- Task: Transcribe only the lines of the listing below from the one holding "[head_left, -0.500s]" through the one holding "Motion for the", inclusive, without any change.

- Entries provided:

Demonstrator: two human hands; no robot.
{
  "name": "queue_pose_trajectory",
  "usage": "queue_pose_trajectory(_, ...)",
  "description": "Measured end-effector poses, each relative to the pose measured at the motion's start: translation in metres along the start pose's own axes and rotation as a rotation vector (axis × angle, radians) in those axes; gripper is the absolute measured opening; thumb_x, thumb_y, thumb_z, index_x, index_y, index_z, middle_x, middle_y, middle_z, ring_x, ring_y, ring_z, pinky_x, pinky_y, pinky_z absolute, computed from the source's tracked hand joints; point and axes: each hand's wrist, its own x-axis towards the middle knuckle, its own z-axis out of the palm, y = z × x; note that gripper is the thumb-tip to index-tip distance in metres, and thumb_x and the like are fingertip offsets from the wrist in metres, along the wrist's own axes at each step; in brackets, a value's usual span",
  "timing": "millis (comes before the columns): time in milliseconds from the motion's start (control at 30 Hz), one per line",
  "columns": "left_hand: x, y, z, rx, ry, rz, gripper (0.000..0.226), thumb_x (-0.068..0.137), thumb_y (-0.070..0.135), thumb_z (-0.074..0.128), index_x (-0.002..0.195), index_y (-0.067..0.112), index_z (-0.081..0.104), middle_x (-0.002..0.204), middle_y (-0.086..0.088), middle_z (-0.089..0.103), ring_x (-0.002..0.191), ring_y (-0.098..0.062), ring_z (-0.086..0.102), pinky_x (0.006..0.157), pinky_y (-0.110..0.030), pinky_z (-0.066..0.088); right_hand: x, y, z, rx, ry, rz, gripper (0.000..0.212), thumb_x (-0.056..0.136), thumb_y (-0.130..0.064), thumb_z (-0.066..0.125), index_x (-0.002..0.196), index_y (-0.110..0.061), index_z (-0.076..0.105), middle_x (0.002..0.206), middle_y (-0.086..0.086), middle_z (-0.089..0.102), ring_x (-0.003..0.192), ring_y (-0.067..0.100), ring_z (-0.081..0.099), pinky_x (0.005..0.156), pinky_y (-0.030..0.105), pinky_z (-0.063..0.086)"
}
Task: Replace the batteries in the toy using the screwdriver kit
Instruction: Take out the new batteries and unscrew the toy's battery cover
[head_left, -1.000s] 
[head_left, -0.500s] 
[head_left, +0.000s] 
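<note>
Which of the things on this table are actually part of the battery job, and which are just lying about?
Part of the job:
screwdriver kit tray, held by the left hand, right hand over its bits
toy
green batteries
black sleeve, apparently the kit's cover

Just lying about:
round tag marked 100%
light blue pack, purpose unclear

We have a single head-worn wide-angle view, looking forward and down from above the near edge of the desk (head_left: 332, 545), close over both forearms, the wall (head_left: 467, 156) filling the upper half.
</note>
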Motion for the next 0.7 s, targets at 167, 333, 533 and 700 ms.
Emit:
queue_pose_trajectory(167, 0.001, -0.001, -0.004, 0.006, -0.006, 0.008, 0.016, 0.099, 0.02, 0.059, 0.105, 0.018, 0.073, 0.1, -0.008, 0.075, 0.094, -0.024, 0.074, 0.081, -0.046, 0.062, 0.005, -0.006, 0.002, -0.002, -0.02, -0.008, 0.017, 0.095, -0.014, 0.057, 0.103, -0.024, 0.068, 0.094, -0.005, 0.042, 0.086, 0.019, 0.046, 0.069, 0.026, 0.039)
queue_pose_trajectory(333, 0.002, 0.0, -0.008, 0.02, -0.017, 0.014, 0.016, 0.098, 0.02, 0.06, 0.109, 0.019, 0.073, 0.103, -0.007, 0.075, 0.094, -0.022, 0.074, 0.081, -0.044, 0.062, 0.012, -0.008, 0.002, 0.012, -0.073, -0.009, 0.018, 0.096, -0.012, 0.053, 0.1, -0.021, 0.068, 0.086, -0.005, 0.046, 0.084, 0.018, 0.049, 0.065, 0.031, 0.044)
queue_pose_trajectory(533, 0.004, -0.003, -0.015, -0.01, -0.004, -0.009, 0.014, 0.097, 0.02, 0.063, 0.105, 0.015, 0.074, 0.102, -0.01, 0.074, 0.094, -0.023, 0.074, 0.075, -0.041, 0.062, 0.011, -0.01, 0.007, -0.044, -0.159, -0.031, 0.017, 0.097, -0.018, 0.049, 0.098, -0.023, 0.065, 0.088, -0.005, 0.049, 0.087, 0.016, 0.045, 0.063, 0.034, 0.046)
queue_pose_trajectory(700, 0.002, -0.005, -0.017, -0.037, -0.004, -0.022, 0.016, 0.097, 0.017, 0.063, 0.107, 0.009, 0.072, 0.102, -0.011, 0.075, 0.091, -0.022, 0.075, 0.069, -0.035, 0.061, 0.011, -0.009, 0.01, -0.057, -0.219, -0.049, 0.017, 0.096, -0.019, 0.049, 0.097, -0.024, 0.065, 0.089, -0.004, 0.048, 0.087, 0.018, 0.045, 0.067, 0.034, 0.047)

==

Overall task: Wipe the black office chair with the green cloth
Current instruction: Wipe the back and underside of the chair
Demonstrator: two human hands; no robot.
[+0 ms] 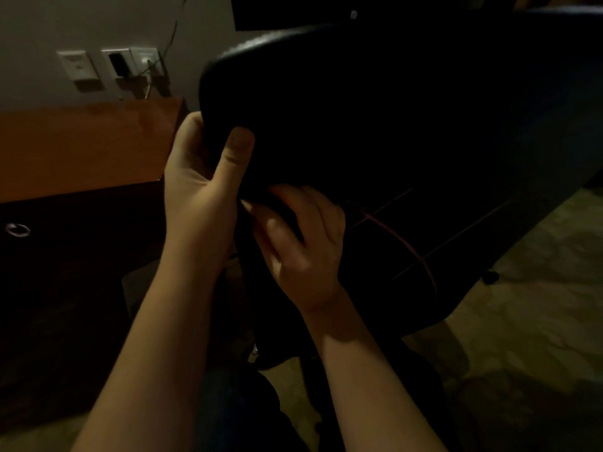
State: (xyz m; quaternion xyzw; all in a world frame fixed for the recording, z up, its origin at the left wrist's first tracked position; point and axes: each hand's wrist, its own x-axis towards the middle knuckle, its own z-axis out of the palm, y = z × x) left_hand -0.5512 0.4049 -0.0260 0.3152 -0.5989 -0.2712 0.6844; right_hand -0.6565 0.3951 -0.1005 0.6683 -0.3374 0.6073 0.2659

- Output of the exercise:
[head_left, -0.500s] 
[head_left, +0.000s] 
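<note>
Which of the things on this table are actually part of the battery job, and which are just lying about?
Part of the job:
screwdriver kit tray, held by the left hand, right hand over its bits
toy
green batteries
black sleeve, apparently the kit's cover

Just lying about:
round tag marked 100%
light blue pack, purpose unclear

We have a single head-worn wide-angle view, looking forward and down from above the near edge of the desk (head_left: 332, 545), close over both forearms, the wall (head_left: 467, 156) filling the upper half.
</note>
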Motion for the next 0.7 s, targets at 167, 333, 533 and 700 ms.

The answer, as written, is complete.